Tras esta perorata, Don Quijote le replicó.
-¿Ah, sí? Pues debe saber, don malasombra, que sentir miedo es una afección muy humana, y lo que no es humano es provocar la enfermedad del miedo, cosa propia de microbios y bacterias malignas, a los cuales hay que aplastar como a asquerosas chinches. Así que, ahora, mi prima Mariquilla Castañuela, yo y todos estos respetables pasajeros vamos a despedir a vuestra insoportable Pestilencia, dedicándole una canción en cada uno de esos círculos que, por cierto, ya ha tenido tiempo su bajeza para restaurarlos un poco desde que Dante los visitó.
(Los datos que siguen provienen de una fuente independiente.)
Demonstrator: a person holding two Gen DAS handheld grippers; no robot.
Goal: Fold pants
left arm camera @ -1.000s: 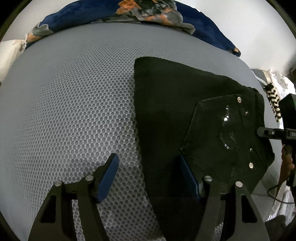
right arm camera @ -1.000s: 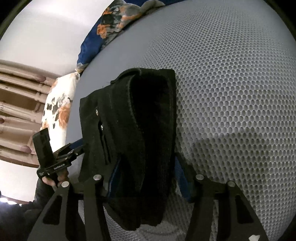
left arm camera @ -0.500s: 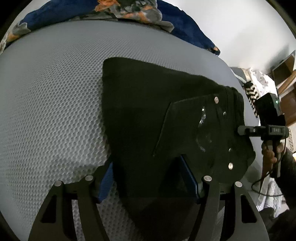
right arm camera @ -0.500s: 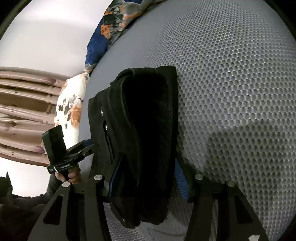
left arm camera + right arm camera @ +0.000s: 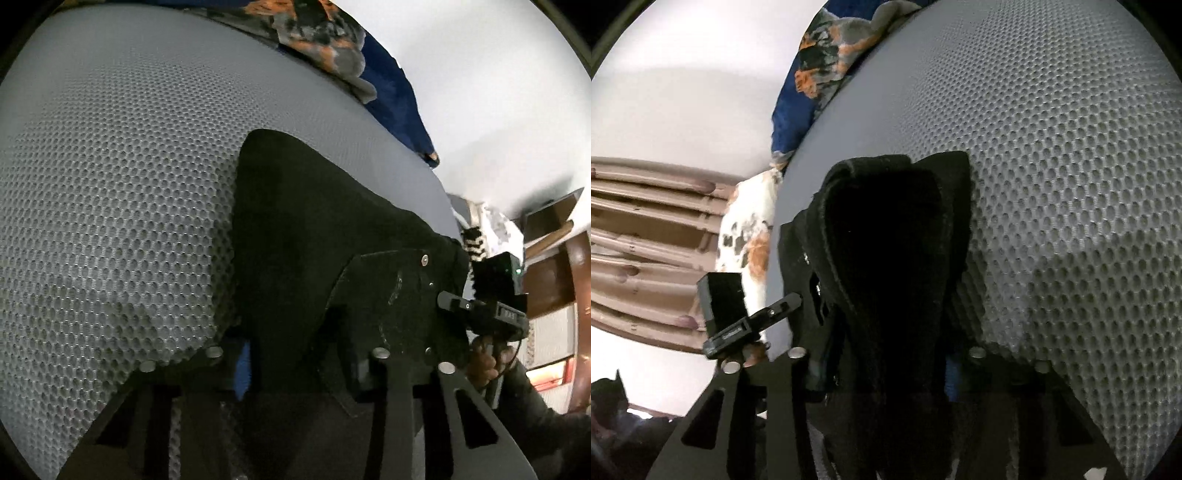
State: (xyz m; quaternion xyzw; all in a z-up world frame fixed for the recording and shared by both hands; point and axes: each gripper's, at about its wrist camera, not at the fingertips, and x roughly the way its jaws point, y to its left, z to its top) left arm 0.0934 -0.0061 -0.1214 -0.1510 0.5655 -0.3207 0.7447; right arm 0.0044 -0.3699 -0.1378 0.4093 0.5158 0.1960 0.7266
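Note:
The black pants [image 5: 317, 236] lie folded on a grey mesh mattress [image 5: 110, 184], back pocket with rivets [image 5: 399, 295] facing up. My left gripper [image 5: 303, 369] straddles the near edge of the pants, its blue pads mostly hidden by cloth, and looks shut on it. In the right wrist view the pants [image 5: 886, 258] hang in thick folds between the fingers of my right gripper [image 5: 886, 373], which is shut on them and lifts that end. Each gripper shows in the other's view: the right gripper [image 5: 487, 314] at the pants' far side, the left gripper [image 5: 750, 325] beside the mattress edge.
A blue floral blanket [image 5: 332, 48] is bunched at the head of the mattress. A white floral pillow [image 5: 746, 236] lies beyond the mattress edge. Wooden furniture [image 5: 554, 258] stands at the right. A white wall is behind.
The left gripper has slid over the pants' near edge and closed on it. Both grippers have lifted and tilted, raising the pants' near end off the mattress.

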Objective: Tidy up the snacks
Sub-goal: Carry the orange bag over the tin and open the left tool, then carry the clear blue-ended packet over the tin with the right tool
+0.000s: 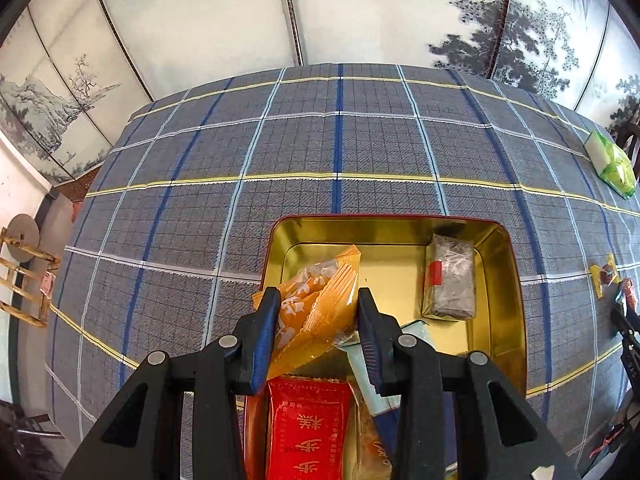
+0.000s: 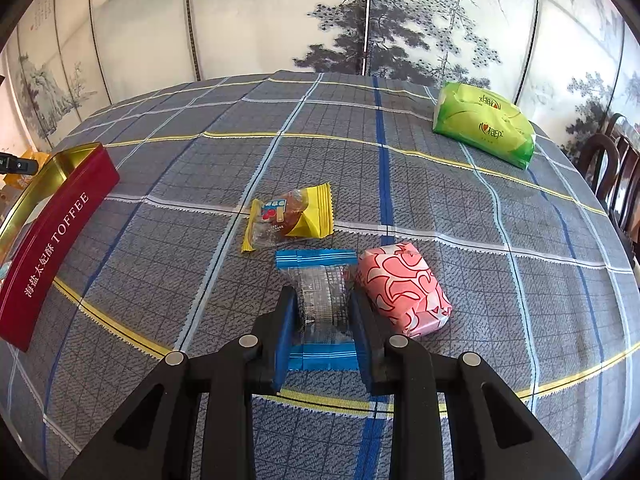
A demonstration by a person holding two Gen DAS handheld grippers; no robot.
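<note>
My left gripper (image 1: 319,304) is shut on an orange snack packet (image 1: 316,304) and holds it over the near left part of the gold-lined tin (image 1: 504,280). In the tin lie a grey clear-wrapped block (image 1: 450,280), a red packet (image 1: 308,424) and a pale blue packet (image 1: 376,376). In the right wrist view, my right gripper (image 2: 325,312) is shut on a clear packet with blue ends (image 2: 322,300) that lies on the tablecloth. A pink patterned packet (image 2: 404,288) lies touching its right side. A yellow packet (image 2: 290,216) lies just beyond. The tin's red wall (image 2: 56,232) stands at the far left.
A green tissue pack (image 2: 486,128) sits far right on the checked tablecloth (image 2: 280,120). Dark wooden chairs (image 2: 616,176) stand past the table's right edge. A painted folding screen (image 2: 280,16) closes off the back. A bamboo rack (image 1: 24,272) stands off the table's left edge.
</note>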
Dicho esto, Don Quijote se volvió hacia los pasajeros, improvisó unos acordes con la guitarra y entonó la canción Clavelitos. Los rostros se transfiguraron con preciosas sonrisas; las voces vibraban entusiasmadas; yo tocaba las castañuelas frenéticamente. El tren se despendoló girando por los apepinados círculos. En el segundo círculo cantamos ¡Ay Macarena!. En el tercero Dónde estará mi carro. En el cuarto, Don Quijote arreó un guitarrazo al tío del capirote, sentándolo de culo. En el quinto, el tío del capirote saltó en marcha desde la cabina al abismo. En el sexto, uno de los pasajeros -que aseguraba ser maquinista recuperado- tomó los mandos del tren y enderezó la ruta antes de llegar al séptimo círculo. Mientras todos cantábamos y bailábamos Suspiros de España -que, por cierto, su autor es paisano mío- el tren emprendió un recorrido subterráneo delicioso, camino de las antípodas. Al cabo de media hora y tres minutos salimos por la Cueva de Montesinos. El experto maquinista, ya libre de sus miedos, colocó el tren en su vía de cada día. A Don Quijote y a mí nos dejaron en la estación del pueblo entre besos, abrazos y alguna lagrimilla, y ellos continuaron felices su viaje.